What is expected:
In the listing below, find every line with the string "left" and pull it out.
****************************************
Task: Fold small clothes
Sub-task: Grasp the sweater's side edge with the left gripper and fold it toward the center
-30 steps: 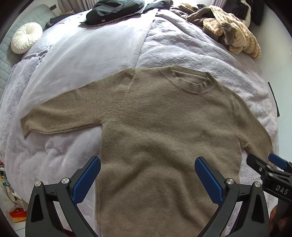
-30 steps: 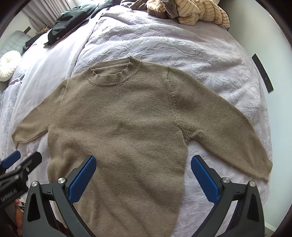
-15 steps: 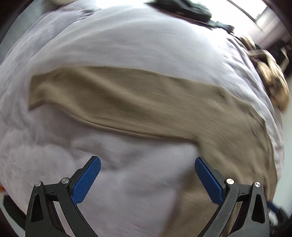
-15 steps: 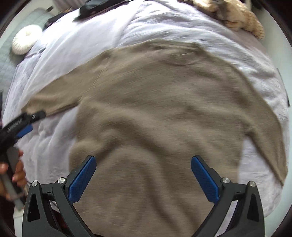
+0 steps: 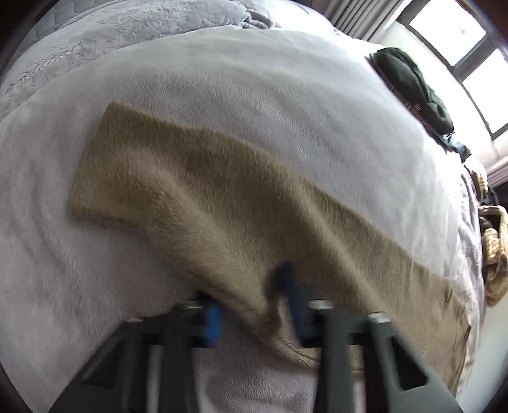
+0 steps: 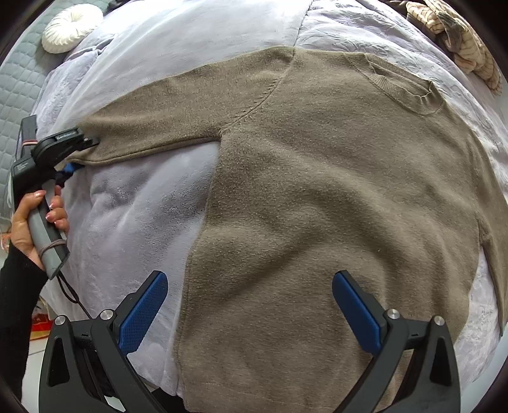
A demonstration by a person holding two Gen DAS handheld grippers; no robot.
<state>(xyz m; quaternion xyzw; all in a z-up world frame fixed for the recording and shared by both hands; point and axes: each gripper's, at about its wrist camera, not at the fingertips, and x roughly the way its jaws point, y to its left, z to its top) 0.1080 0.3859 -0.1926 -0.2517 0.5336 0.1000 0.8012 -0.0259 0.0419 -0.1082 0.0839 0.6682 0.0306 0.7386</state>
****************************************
Output for this exercise:
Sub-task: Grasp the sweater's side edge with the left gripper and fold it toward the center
<state>(xyz m; quaternion xyzw; all in a z-up world frame fixed for the recording and shared by both hands; point and axes: each gripper's, at about its wrist camera, not at the fingertips, and x roughly the way its jaws point, y to its left, z to its top) 0.1080 0.3859 -0.1926 -0.2517 0.5336 0.1000 0.8012 -0.0259 0.0419 -0.1082 0.0839 0.6682 0.0306 0.7386</state>

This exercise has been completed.